-------- Raw data
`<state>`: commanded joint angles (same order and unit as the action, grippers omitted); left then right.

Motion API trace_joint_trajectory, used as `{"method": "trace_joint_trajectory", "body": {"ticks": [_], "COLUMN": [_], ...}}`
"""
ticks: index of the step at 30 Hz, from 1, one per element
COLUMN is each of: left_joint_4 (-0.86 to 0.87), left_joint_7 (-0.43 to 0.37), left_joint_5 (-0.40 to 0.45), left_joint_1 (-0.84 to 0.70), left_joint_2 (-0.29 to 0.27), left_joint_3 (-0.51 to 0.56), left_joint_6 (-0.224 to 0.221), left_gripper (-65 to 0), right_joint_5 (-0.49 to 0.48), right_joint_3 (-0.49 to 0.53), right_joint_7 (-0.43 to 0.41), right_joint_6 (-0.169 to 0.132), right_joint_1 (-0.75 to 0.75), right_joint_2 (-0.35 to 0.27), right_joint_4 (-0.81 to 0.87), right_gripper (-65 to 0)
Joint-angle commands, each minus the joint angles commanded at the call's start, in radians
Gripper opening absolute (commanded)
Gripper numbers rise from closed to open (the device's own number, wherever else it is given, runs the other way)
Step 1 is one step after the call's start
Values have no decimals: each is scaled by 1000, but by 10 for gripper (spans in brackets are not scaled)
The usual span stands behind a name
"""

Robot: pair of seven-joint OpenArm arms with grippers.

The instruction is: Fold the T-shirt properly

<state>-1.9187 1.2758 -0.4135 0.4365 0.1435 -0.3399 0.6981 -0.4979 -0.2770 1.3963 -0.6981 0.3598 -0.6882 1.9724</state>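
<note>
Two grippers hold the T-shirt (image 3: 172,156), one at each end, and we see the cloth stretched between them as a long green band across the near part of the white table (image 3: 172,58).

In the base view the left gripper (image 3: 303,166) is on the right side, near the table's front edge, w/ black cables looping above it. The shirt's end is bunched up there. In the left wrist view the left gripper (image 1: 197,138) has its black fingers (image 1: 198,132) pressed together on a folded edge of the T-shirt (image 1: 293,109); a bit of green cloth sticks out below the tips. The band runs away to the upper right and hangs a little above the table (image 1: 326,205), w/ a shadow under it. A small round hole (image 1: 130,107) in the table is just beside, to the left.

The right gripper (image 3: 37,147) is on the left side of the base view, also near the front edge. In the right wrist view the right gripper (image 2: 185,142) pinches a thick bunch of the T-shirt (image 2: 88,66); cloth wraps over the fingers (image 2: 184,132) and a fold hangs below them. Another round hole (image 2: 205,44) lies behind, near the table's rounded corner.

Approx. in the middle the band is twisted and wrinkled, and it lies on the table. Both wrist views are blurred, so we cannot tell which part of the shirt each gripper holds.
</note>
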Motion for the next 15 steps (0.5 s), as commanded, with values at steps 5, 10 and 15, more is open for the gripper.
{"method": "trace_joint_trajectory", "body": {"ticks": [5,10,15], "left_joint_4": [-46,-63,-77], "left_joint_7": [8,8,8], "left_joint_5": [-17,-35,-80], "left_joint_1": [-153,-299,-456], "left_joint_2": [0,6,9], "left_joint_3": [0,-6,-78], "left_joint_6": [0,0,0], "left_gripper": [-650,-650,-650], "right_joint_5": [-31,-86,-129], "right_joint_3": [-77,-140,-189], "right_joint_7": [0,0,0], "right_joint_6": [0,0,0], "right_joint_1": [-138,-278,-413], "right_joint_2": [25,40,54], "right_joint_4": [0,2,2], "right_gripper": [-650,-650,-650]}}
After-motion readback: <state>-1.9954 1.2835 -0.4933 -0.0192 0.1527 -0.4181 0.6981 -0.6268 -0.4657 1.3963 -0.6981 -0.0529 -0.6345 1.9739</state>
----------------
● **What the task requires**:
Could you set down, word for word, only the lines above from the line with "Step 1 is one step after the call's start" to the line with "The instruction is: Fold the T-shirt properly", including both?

● **Exercise result**:
Step 1 is one step after the call's start
Values have no decimals: each is scaled by 1000, but by 10 for gripper (spans in brackets are not scaled)
The usual span stands behind a name
"""

Robot: pair of seven-joint OpenArm arms with grippers.

The instruction is: Fold the T-shirt properly

The output is now complete.